Problem description
Copy every line from the records below that holds the word "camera".

Information provided
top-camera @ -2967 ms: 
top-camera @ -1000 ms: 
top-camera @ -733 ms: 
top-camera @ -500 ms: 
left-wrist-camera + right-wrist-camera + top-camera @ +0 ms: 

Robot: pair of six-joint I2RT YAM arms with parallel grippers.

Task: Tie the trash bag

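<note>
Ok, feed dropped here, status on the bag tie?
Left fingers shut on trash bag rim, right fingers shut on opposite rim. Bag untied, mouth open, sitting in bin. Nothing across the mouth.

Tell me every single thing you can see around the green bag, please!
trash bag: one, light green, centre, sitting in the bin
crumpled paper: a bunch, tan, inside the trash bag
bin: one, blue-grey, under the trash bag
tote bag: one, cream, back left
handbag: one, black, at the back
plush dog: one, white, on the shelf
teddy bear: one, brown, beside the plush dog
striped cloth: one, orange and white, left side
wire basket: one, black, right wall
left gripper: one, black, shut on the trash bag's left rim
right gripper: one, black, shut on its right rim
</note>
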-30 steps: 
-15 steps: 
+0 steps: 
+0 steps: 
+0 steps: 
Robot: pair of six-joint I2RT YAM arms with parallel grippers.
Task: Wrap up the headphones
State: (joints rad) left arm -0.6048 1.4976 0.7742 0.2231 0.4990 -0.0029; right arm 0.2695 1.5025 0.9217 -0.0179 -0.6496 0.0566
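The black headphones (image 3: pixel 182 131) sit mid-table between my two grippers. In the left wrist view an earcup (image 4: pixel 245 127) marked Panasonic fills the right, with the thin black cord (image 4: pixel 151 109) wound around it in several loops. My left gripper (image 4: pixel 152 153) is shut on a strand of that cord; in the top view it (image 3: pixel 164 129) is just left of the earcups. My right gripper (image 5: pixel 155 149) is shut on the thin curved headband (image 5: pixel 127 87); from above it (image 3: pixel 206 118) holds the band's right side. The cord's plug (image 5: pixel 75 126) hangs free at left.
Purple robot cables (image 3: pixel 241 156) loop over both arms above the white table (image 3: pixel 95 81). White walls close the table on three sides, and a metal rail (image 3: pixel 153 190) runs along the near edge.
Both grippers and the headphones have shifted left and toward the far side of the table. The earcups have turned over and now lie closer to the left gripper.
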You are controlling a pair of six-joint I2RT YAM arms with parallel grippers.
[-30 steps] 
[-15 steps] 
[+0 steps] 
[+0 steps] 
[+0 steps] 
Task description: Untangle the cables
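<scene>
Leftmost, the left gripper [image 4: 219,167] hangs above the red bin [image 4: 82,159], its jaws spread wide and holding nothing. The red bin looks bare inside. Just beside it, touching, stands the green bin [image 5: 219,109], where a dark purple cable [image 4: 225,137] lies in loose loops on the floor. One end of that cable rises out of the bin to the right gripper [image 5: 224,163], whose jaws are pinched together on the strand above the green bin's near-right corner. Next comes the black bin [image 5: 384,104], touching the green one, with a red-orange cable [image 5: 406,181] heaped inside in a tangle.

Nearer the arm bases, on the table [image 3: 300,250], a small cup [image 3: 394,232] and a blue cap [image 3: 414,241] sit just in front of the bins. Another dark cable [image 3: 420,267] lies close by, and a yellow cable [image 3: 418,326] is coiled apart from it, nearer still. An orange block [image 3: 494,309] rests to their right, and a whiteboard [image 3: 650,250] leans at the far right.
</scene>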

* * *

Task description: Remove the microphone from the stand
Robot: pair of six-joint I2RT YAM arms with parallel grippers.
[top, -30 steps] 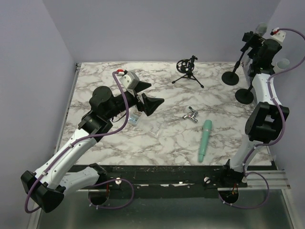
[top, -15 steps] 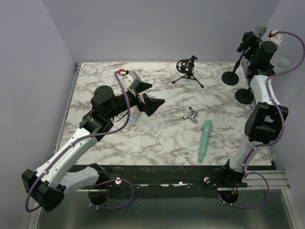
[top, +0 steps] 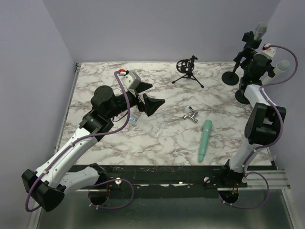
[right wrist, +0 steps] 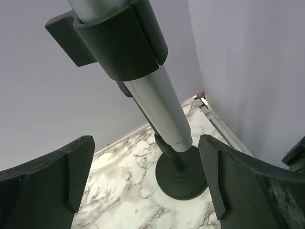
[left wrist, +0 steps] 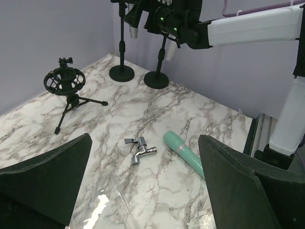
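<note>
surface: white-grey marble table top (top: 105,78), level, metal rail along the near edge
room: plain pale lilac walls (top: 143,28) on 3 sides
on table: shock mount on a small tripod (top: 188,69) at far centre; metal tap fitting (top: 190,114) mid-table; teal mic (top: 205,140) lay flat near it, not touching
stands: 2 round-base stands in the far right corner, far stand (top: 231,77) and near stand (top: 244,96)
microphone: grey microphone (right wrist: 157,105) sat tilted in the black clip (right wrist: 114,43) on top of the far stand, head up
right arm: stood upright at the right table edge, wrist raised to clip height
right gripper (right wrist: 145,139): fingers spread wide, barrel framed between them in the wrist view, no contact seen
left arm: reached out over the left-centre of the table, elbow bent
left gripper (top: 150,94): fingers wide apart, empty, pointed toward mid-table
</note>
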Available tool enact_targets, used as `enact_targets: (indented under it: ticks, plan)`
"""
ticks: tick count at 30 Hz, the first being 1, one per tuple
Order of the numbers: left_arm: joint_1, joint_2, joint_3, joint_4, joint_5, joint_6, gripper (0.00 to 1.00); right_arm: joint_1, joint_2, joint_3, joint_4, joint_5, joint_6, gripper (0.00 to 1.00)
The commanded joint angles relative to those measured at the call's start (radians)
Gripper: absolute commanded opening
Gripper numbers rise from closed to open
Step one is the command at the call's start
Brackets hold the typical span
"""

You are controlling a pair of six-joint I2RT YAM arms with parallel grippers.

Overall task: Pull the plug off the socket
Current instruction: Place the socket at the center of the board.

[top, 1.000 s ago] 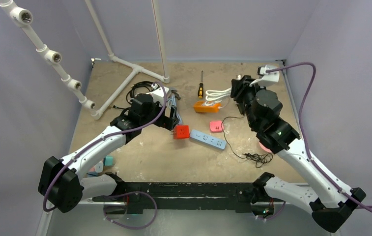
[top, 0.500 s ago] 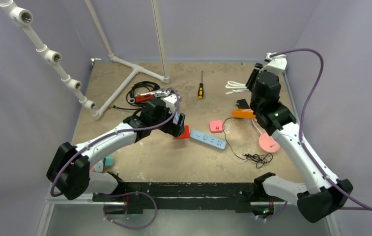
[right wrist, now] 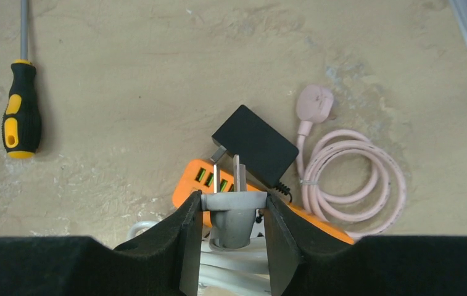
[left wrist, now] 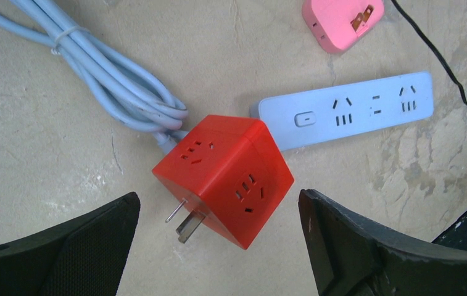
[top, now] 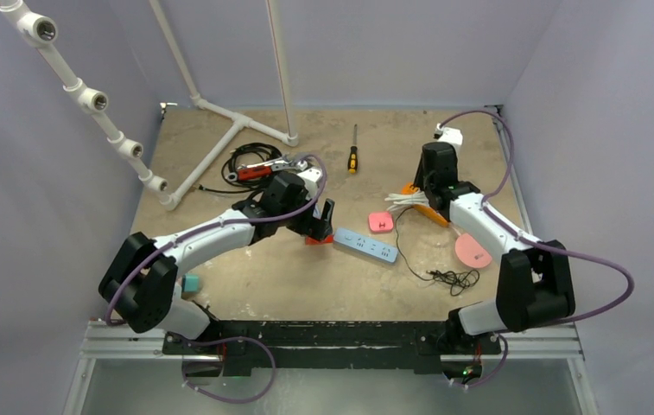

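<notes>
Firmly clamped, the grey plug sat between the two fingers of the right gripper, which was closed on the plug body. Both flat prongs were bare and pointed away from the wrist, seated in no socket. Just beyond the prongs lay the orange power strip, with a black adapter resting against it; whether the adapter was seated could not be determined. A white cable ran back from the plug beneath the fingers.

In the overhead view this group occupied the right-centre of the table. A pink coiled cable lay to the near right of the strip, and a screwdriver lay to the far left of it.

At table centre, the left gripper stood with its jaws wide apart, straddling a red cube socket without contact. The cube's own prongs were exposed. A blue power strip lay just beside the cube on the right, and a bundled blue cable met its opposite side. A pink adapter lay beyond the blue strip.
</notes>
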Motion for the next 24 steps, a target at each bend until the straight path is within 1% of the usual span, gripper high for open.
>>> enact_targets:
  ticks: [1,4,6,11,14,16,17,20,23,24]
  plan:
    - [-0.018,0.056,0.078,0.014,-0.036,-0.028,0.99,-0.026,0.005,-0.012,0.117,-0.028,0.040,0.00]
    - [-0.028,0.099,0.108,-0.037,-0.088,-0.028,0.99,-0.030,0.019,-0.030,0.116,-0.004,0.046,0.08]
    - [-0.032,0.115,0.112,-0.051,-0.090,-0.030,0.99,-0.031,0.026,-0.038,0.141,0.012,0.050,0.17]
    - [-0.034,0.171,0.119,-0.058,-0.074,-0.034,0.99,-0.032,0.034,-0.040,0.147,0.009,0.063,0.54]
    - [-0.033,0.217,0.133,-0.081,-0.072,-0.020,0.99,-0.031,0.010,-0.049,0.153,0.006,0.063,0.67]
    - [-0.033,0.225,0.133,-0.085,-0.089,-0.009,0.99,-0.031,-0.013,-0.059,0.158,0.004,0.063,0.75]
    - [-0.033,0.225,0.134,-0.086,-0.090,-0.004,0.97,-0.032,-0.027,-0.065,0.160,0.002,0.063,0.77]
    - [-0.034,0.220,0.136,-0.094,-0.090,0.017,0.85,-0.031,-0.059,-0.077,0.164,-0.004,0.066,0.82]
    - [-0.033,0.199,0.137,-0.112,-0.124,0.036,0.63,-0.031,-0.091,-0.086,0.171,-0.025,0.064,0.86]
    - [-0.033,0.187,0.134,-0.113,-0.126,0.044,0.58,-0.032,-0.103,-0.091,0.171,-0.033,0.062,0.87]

Answer for this exercise
top-camera @ -2967 ms: 
top-camera @ -1000 ms: 
top-camera @ -733 ms: 
top-camera @ -500 ms: 
left-wrist-camera + right-wrist-camera + top-camera @ +0 ms: 

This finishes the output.